Within this small community, local villagers know the backgrounds, status, assets and debts of their fellow villagers well. Economic capital is still the most important aspect of class stratification. Nowadays, apart from their backgrounds, and the wealth that their parents’ generation accumulated that seems to have remained unchanged, younger generation’s levels of education and their job prospects appear to outsiders like me to indicate class difference. Studying engineering, architecture and medicine is considered better than studying languages and the humanities. Parents often talked about their children’s education in comparison with their own education.

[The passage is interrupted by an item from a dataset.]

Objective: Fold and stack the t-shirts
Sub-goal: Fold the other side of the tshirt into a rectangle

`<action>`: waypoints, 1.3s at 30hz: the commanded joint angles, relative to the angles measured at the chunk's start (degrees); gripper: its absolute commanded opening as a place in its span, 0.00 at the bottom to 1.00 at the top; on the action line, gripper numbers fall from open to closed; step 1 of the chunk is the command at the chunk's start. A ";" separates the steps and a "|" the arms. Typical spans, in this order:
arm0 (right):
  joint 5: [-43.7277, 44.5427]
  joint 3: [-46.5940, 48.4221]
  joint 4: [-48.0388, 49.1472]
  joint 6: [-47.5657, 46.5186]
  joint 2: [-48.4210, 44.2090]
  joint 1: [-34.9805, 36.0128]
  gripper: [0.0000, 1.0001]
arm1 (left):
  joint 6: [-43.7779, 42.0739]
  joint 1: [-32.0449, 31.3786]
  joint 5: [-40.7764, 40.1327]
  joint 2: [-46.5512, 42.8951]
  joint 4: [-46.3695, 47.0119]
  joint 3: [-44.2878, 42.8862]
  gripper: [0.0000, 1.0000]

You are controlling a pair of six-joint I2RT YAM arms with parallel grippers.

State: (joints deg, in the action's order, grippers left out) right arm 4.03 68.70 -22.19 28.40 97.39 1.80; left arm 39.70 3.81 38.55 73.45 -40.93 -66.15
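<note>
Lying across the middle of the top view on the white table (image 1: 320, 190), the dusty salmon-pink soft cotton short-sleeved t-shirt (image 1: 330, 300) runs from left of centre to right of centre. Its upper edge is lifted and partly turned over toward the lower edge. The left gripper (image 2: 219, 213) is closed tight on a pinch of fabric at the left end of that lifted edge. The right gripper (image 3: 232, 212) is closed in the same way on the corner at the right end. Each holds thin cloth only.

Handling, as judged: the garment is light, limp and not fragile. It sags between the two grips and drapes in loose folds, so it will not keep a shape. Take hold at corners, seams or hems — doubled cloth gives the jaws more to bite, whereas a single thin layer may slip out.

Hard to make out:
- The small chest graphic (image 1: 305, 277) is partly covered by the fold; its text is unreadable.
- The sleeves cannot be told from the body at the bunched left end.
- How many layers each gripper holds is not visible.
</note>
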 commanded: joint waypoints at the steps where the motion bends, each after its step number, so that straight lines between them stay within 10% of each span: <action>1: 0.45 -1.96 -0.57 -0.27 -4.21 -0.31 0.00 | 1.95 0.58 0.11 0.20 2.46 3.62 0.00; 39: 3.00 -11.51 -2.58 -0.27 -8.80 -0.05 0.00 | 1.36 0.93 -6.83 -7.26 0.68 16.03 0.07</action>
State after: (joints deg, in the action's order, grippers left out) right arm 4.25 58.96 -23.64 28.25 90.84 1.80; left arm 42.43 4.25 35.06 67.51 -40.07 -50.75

One single father aged 47 said that he had reached Grade 12, which was quite good for his generation. His sisters only reached Grade 4. He had been working as a security guard at one of the forestry offices in Chiang Mai for 22 years. He modestly said that while his position is quite low, it was an official position, secure, and allowed him all of the welfare benefits. In addition, he could afford to send his son to the Engineering Faculty, Chiang Mai University, the most well known university in the North. He never personally had a chance. He was very proud that his son had received a scholarship for a Master’s degree in Bangkok. One poor family complained that their two children had not at least finished the high school like the others. They had to work as wage labourers and would find it difficult to support their parents who were also wage labourers. Villagers also noted and discussed the new assets of other villagers such as when someone in the village bought a new car.

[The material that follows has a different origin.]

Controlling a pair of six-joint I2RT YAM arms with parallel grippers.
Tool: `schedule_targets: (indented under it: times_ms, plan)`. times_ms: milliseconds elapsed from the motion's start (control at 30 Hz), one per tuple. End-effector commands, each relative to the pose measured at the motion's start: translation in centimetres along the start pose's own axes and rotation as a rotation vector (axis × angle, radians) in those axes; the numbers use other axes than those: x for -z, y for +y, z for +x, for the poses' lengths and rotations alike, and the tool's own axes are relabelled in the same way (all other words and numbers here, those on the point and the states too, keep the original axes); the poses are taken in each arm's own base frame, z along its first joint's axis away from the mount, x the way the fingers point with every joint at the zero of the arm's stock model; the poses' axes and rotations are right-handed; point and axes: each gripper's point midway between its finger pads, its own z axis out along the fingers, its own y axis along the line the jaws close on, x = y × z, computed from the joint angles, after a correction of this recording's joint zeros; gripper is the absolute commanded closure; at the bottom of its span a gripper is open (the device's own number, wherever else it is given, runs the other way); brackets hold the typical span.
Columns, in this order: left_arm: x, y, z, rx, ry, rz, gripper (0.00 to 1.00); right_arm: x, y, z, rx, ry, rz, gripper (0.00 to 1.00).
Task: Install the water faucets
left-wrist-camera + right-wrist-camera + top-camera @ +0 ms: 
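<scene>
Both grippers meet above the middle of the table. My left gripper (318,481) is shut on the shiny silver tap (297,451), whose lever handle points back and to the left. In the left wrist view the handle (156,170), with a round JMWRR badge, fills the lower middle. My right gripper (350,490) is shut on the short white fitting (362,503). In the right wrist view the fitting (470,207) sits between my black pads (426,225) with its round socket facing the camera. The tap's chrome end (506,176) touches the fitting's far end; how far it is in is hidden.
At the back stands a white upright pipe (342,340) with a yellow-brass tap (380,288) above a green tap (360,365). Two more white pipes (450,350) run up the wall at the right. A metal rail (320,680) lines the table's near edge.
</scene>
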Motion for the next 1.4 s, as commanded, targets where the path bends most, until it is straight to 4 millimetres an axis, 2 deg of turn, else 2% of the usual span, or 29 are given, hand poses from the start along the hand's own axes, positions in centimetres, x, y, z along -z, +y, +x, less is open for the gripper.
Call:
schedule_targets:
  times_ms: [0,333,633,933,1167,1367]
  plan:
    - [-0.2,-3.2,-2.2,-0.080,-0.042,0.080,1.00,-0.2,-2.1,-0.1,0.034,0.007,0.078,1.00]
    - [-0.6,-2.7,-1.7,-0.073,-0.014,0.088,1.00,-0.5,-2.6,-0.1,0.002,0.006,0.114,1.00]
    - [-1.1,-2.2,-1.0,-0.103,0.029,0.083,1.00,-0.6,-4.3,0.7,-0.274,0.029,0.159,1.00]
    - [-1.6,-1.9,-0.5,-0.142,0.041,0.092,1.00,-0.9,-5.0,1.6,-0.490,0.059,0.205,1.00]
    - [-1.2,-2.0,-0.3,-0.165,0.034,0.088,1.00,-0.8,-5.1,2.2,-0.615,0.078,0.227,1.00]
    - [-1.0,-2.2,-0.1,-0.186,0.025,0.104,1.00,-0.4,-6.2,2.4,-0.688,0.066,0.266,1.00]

The series of in-migrations of diverse social classes into the village created wider scopes of social relations for the local villagers. At the same time, it shaped new forms of class relations for both the villagers and the newcomers. As regards the villagers, new social groups, both temporary residents and urban middle class newcomers, became included in class stratification. Regarding the newcomers, their class position in their place of origin was transformed into relations with people in the new community in which they found themselves.
The Tai Yai workers were not the poorest group in their villages in Myanmar, but they are in Nam Jam. Among the workers in dormitories, many have land in their villages but when compared with the villagers and urban middle class newcomers,
they are a lower class due to their conditions of residence, backgrounds and ethnicity.
Some urban middle class newcomers, including foreigners, have farming backgrounds. At the same time, some have education lower than university level, but they are assessed as urban middle class in Nam Jam based on their large houses and occupations. Class is thus geographically contingent rather than fixed in an individual.
Since class is a social relation rather than an isolated characteristic of an individual or household, class mobility, and the nature of class stratification, can shift when people develop themselves and when new social groups migrate into a community. In addition, units of class stratification can become complex. In one household, different generations may have different levels of education and pursue different lifestyles, thus social class cannot be easily defined within the limits of a family unit. Class is more fluid than in the past. These issues will be discussed further in Chapter 6 of this thesis.